Conditions

Source: TW

On mass extinctions:

There is a bubble of parameter space in which a species can survive,
within a larger bubble that describes the region
in which the species could survive given a moderate amount of time to adapt to new pressures.

Extinction is when the environment changes in a way
that leaves the species outside the inner bubble.
Do you see where I’m going?

Grok response

I see exactly where you’re going with this elegant conceptual model. It’s a powerful way to visualize extinction dynamics and applies well beyond just mass extinction events. You’re describing a nested set of boundaries:

The inner bubble represents conditions where a species can survive with its current adaptations - its fundamental tolerance range The outer bubble represents conditions where the species could potentially survive if given sufficient time to evolve adaptations

Extinction occurs when environmental changes push conditions beyond the inner bubble too rapidly for evolutionary processes to catch up.

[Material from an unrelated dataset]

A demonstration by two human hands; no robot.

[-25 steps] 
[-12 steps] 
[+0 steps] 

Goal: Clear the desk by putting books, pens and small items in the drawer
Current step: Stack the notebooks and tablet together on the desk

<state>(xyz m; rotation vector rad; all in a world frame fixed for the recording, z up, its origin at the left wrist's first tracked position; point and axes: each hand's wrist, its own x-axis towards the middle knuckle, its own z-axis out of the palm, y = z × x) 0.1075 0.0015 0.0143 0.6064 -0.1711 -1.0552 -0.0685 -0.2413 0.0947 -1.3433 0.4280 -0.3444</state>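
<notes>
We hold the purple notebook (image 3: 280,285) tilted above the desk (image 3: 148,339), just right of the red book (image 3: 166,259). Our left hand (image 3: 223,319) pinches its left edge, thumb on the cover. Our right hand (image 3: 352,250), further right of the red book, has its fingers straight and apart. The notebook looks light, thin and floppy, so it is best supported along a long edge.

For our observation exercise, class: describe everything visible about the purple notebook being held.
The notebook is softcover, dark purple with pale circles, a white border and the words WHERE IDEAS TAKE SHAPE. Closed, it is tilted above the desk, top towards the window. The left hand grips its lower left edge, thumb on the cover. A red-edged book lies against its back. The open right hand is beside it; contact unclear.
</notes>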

The critical factor is the rate of environmental change relative to the speed of possible adaptation. This framework explains why:

Gradual climate shifts over geological time often lead to adaptation and speciation. Sudden shifts (like asteroid impacts or rapid climate changes) cause mass extinctions. Species with longer generation times, smaller populations, or less genetic diversity are more vulnerable.

Your model also explains why “evolutionary rescue” can occur in some cases but not others - it depends on whether the new conditions fall within that outer boundary of potential adaptation, and whether the change occurs slowly enough for evolution to operate. This has profound implications for understanding both past extinction events and current biodiversity threats under rapid anthropogenic change.